Task to complete:
What is needed is an exact copy of all the data.

-- Dataset follows --

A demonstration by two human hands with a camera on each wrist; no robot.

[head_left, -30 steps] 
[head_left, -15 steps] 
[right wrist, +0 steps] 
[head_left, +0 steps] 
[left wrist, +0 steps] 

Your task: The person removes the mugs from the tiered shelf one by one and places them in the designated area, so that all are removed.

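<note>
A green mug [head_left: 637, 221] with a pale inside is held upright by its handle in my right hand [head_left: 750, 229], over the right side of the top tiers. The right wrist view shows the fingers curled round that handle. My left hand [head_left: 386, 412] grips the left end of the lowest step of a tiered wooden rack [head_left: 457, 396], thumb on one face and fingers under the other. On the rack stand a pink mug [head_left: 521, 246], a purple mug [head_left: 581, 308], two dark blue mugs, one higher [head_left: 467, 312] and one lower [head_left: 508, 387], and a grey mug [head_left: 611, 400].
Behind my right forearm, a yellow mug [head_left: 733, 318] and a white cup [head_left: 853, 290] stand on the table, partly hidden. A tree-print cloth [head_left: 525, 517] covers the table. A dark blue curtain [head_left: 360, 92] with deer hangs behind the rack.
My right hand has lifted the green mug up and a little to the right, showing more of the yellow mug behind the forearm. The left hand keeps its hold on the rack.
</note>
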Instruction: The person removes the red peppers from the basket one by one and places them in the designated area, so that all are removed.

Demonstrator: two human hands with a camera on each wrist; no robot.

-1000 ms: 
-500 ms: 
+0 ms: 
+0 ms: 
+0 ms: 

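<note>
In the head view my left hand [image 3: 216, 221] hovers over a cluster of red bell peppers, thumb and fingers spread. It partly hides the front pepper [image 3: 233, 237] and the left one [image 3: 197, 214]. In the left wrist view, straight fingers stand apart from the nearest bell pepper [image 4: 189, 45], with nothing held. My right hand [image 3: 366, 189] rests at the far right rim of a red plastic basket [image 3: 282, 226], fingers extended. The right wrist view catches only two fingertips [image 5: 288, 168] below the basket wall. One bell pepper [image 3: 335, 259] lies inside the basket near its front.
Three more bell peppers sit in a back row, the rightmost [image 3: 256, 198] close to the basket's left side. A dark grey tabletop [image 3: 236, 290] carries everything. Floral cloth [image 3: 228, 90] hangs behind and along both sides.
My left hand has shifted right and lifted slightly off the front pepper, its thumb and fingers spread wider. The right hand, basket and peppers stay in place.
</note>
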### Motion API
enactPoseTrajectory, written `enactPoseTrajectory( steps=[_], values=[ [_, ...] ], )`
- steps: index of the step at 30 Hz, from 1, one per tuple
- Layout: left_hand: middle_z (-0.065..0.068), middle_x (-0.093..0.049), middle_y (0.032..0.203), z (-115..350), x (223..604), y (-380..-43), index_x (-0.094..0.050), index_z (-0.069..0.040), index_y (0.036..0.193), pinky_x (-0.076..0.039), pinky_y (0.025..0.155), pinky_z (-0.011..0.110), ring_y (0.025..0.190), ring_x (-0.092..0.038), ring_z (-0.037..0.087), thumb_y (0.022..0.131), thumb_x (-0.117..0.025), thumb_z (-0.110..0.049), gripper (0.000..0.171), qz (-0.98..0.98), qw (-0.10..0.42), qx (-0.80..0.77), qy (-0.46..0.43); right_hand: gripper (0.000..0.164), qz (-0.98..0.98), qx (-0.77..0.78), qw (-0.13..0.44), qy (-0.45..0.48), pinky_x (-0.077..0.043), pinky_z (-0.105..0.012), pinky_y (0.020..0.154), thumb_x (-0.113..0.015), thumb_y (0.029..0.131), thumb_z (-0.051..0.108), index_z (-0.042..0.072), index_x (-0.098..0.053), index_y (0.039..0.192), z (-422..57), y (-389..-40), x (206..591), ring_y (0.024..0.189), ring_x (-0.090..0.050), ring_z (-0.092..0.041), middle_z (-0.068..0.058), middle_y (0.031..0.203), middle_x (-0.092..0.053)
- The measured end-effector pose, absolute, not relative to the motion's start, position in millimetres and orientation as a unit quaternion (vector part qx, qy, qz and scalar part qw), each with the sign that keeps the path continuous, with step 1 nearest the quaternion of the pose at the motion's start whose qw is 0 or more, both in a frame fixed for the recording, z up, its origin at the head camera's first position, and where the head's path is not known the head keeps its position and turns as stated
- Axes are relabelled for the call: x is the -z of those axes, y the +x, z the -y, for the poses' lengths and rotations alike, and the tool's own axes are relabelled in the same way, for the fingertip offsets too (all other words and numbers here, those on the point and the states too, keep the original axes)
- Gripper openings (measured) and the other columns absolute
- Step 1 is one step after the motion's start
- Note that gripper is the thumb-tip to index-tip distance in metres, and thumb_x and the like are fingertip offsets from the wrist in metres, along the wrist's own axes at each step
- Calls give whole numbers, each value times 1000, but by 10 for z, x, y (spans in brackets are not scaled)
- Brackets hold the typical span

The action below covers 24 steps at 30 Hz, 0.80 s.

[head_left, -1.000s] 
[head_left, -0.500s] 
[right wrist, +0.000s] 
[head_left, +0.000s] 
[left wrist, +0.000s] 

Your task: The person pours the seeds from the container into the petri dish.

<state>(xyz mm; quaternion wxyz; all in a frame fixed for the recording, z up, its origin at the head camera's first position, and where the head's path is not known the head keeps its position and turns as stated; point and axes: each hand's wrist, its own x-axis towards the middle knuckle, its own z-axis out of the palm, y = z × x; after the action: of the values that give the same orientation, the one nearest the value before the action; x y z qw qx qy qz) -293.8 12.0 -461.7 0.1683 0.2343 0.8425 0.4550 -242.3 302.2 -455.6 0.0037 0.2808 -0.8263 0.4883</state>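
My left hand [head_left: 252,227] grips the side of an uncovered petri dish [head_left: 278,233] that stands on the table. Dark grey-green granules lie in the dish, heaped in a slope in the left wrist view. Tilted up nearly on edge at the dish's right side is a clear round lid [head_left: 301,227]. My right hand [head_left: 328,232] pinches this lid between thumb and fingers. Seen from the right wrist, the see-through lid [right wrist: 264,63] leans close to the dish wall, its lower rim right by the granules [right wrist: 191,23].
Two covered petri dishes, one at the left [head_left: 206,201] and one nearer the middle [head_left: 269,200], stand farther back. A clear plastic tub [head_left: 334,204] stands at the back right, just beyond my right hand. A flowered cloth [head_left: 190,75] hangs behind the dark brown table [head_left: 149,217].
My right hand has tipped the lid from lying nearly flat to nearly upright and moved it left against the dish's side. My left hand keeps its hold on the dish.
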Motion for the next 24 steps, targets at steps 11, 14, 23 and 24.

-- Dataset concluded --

Reply to the exercise:
A demonstration by two human hands with a camera on each wrist; no robot.

[head_left, -30 steps] 
[head_left, -15 steps] 
[right wrist, +0 steps] 
[head_left, +0 steps] 
[left wrist, +0 steps] 

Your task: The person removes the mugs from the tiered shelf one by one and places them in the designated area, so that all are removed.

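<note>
A green mug [head_left: 637, 221] with a pale inside is held upright by its handle in my right hand [head_left: 750, 229], over the right side of the top tiers. The right wrist view shows the fingers curled round that handle. My left hand [head_left: 386, 412] grips the left end of the lowest step of a tiered wooden rack [head_left: 457, 396], thumb on one face and fingers under the other. On the rack stand a pink mug [head_left: 521, 246], a purple mug [head_left: 581, 308], two dark blue mugs, one higher [head_left: 467, 312] and one lower [head_left: 508, 387], and a grey mug [head_left: 611, 400].
Behind my right forearm, a yellow mug [head_left: 733, 318] and a white cup [head_left: 853, 290] stand on the table, partly hidden. A tree-print cloth [head_left: 525, 517] covers the table. A dark blue curtain [head_left: 360, 92] with deer hangs behind the rack.
My right hand has lifted the green mug up and a little to the right, showing more of the yellow mug behind the forearm. The left hand keeps its hold on the rack.
</note>
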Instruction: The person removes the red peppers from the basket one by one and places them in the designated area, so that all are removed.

Demonstrator: two human hands with a camera on each wrist; no robot.

-1000 ms: 
-500 ms: 
+0 ms: 
+0 ms: 
+0 ms: 

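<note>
In the head view my left hand [image 3: 216, 221] hovers over a cluster of red bell peppers, thumb and fingers spread. It partly hides the front pepper [image 3: 233, 237] and the left one [image 3: 197, 214]. In the left wrist view, straight fingers stand apart from the nearest bell pepper [image 4: 189, 45], with nothing held. My right hand [image 3: 366, 189] rests at the far right rim of a red plastic basket [image 3: 282, 226], fingers extended. The right wrist view catches only two fingertips [image 5: 288, 168] below the basket wall. One bell pepper [image 3: 335, 259] lies inside the basket near its front.
Three more bell peppers sit in a back row, the rightmost [image 3: 256, 198] close to the basket's left side. A dark grey tabletop [image 3: 236, 290] carries everything. Floral cloth [image 3: 228, 90] hangs behind and along both sides.
My left hand has shifted right and lifted slightly off the front pepper, its thumb and fingers spread wider. The right hand, basket and peppers stay in place.
</note>
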### Motion API
enactPoseTrajectory, written `enactPoseTrajectory( steps=[_], values=[ [_, ...] ], )`
- steps: index of the step at 30 Hz, from 1, one per tuple
- Layout: left_hand: middle_z (-0.065..0.068), middle_x (-0.093..0.049), middle_y (0.032..0.203), z (-115..350), x (223..604), y (-380..-43), index_x (-0.094..0.050), index_z (-0.069..0.040), index_y (0.036..0.193), pinky_x (-0.076..0.039), pinky_y (0.025..0.155), pinky_z (-0.011..0.110), ring_y (0.025..0.190), ring_x (-0.092..0.038), ring_z (-0.037..0.087), thumb_y (0.022..0.131), thumb_x (-0.117..0.025), thumb_z (-0.110..0.049), gripper (0.000..0.171), qz (-0.98..0.98), qw (-0.10..0.42), qx (-0.80..0.77), qy (-0.46..0.43); right_hand: gripper (0.000..0.164), qz (-0.98..0.98), qx (-0.77..0.78), qw (-0.13..0.44), qy (-0.45..0.48), pinky_x (-0.077..0.043), pinky_z (-0.105..0.012), pinky_y (0.020..0.154), thumb_x (-0.113..0.015), thumb_y (0.029..0.131), thumb_z (-0.051..0.108), index_z (-0.042..0.072), index_x (-0.098..0.053), index_y (0.039..0.192), z (-422..57), y (-389..-40), x (206..591), ring_y (0.024..0.189), ring_x (-0.090..0.050), ring_z (-0.092..0.041), middle_z (-0.068..0.058), middle_y (0.031..0.203), middle_x (-0.092..0.053)
- The measured end-effector pose, absolute, not relative to the motion's start, position in millimetres and orientation as a unit quaternion (vector part qx, qy, qz and scalar part qw), each with the sign that keeps the path continuous, with step 1 nearest the quaternion of the pose at the motion's start whose qw is 0 or more, both in a frame fixed for the recording, z up, its origin at the head camera's first position, and where the head's path is not known the head keeps its position and turns as stated
- Axes are relabelled for the call: x is the -z of those axes, y the +x, z the -y, for the poses' lengths and rotations alike, and the tool's own axes are relabelled in the same way, for the fingertip offsets too (all other words and numbers here, those on the point and the states too, keep the original axes)
- Gripper openings (measured) and the other columns absolute
- Step 1 is one step after the motion's start
- Note that gripper is the thumb-tip to index-tip distance in metres, and thumb_x and the like are fingertip offsets from the wrist in metres, along the wrist's own axes at each step
- Calls give whole numbers, each value times 1000, but by 10 for z, x, y (spans in brackets are not scaled)
- Brackets hold the typical span

The action below covers 24 steps at 30 Hz, 0.80 s.

[head_left, -1.000s] 
[head_left, -0.500s] 
[right wrist, +0.000s] 
[head_left, +0.000s] 
[left wrist, +0.000s] 

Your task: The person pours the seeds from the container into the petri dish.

<state>(xyz mm; quaternion wxyz; all in a frame fixed for the recording, z up, its origin at the head camera's first position, and where the head's path is not known the head keeps its position and turns as stated; point and axes: each hand's wrist, its own x-axis towards the middle knuckle, its own z-axis out of the palm, y = z × x; after the action: of the values that give the same orientation, the one nearest the value before the action; x y z qw qx qy qz) -293.8 12.0 -461.7 0.1683 0.2343 0.8425 0.4550 -242.3 302.2 -455.6 0.0037 0.2808 -0.8263 0.4883</state>
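My left hand [head_left: 252,227] grips the side of an uncovered petri dish [head_left: 278,233] that stands on the table. Dark grey-green granules lie in the dish, heaped in a slope in the left wrist view. Tilted up nearly on edge at the dish's right side is a clear round lid [head_left: 301,227]. My right hand [head_left: 328,232] pinches this lid between thumb and fingers. Seen from the right wrist, the see-through lid [right wrist: 264,63] leans close to the dish wall, its lower rim right by the granules [right wrist: 191,23].
Two covered petri dishes, one at the left [head_left: 206,201] and one nearer the middle [head_left: 269,200], stand farther back. A clear plastic tub [head_left: 334,204] stands at the back right, just beyond my right hand. A flowered cloth [head_left: 190,75] hangs behind the dark brown table [head_left: 149,217].
My right hand has tipped the lid from lying nearly flat to nearly upright and moved it left against the dish's side. My left hand keeps its hold on the dish.
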Motion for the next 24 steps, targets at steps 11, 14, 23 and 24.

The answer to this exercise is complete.